Kimley-Horn & Associates

Highway Design and Software Migration

San Diego, CA

Jul 2007 - May 2008


 After resigning from CalTrans - 18 months of CAiCE software was too much - I quickly had three major consulting projects "fall in my lap". 

 I had been talking with management at the local Kimley-Horn office, I was likely to join them upon completion of my independent projects. 

Talking with Mike Ross (local VP) on the phone one day about some MicroStation/J issues.  "Mike, I refuse to work for a company that is still on MicroStation/J, so let me go ahead and come aboard and get you moving forward."

First step was to solve some engineering problems: the I-15 Managed Lane widenings match existing pavement slope, but to the nearest 0.5%.  No problem.  Create the template (using Display Rules), document and ensure staff know how to use them.

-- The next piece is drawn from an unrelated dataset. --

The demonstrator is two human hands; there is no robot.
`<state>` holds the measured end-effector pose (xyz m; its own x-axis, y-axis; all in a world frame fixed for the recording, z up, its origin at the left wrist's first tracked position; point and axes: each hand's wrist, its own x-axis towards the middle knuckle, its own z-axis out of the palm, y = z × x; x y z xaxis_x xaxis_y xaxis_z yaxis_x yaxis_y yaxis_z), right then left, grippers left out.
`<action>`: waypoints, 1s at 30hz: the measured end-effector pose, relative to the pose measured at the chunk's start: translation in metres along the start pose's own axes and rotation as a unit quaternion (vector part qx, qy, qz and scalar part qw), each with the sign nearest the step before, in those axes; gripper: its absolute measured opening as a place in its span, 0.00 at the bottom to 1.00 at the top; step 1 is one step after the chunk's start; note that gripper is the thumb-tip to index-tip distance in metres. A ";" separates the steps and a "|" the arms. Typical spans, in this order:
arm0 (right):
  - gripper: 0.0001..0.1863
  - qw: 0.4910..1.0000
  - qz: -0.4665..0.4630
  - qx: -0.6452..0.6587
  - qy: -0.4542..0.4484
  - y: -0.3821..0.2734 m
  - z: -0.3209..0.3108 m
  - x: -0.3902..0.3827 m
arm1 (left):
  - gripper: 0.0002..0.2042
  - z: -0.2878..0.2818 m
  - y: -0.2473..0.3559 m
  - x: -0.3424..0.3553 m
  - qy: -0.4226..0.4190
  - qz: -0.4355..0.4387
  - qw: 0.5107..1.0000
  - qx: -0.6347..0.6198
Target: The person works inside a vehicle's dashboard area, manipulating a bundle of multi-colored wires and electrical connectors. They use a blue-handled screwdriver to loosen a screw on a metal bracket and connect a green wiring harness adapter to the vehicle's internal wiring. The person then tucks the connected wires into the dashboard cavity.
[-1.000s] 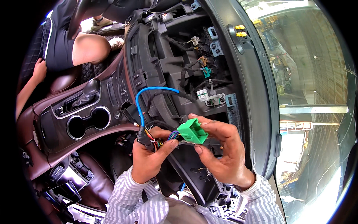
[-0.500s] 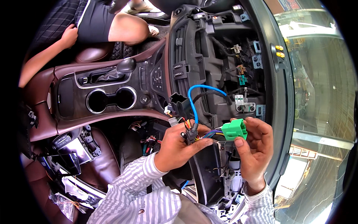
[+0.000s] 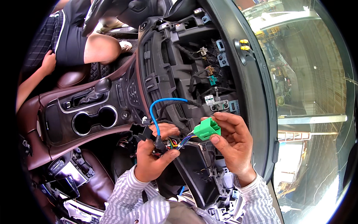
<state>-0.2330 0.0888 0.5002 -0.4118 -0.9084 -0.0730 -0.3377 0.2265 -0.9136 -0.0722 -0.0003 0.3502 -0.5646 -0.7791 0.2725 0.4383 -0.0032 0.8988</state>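
Note:
My right hand (image 3: 233,143) holds a green plastic connector (image 3: 207,129) between thumb and fingertips, its open housing facing right. Several coloured wires (image 3: 183,140) run from its left side to a bundle gripped by my left hand (image 3: 153,162). A blue cable (image 3: 152,108) arches up from that bundle over the dashboard, and a black connector housing (image 3: 141,131) sits just above the hand. Some of my left fingers lie behind the bundle. The opened dashboard (image 3: 173,78) lies beyond both hands, with exposed plugs and brackets.
Another person's bare leg (image 3: 100,48) and arm (image 3: 30,86) are at upper left. The centre console (image 3: 56,123) has a shifter and cup holders. Removed trim and a screen unit (image 3: 61,188) lie on the seat at lower left. The windshield (image 3: 305,93) spans the right.
The camera view swung right and back. The green connector's angle in my right hand has shifted slightly, and the black housing beside my left hand has turned, with those fingers reaching further behind the wires.

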 end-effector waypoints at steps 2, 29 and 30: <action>0.25 1.000 -0.005 0.007 -0.011 0.000 0.002 -0.001 | 0.22 0.004 0.007 -0.002 -0.023 -0.132 0.965 -0.224; 0.30 0.969 -0.158 -0.173 -0.080 0.002 0.006 0.002 | 0.09 0.024 -0.021 0.016 -0.037 -0.130 0.972 -0.190; 0.30 0.968 -0.158 -0.175 -0.081 0.002 0.006 0.002 | 0.09 0.024 -0.022 0.017 -0.039 -0.120 0.973 -0.191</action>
<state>-0.2297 0.0860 0.4958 -0.1125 -0.9887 0.0991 -0.7035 0.0088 -0.7107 -0.1078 0.0016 0.3435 -0.7282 -0.6768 0.1083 0.5060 -0.4243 0.7510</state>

Step Two: migrate the office to new MicroStation and InRoads (the big jump to unlimited named levels, etc.).

Step Three: document

Step Four: train the staff.

The primary issues in the MicroStation/J migration were that 

  1. We were the first KHA region to move beyond the MicroStation/J 63-level convention.
  2. CalTrans was far from having their Level Naming Convention defined.
  3. Kimley-Horn is global: Multiple-clients

We ultimately decided on a "Practical Workspace": not overly segregated or complex.  Immediately portable to multiple clients (via mapping), easily extensible, and ready-for-CalTrans.  

Documentation and Training was via an internal website and in-person training.  The web was in-use long after I left and used by the other California offices. 

 

 

 

Right about when that was done, I got a call from Bentley Systems to transform their training.  Kind of a Dream job, had to take it.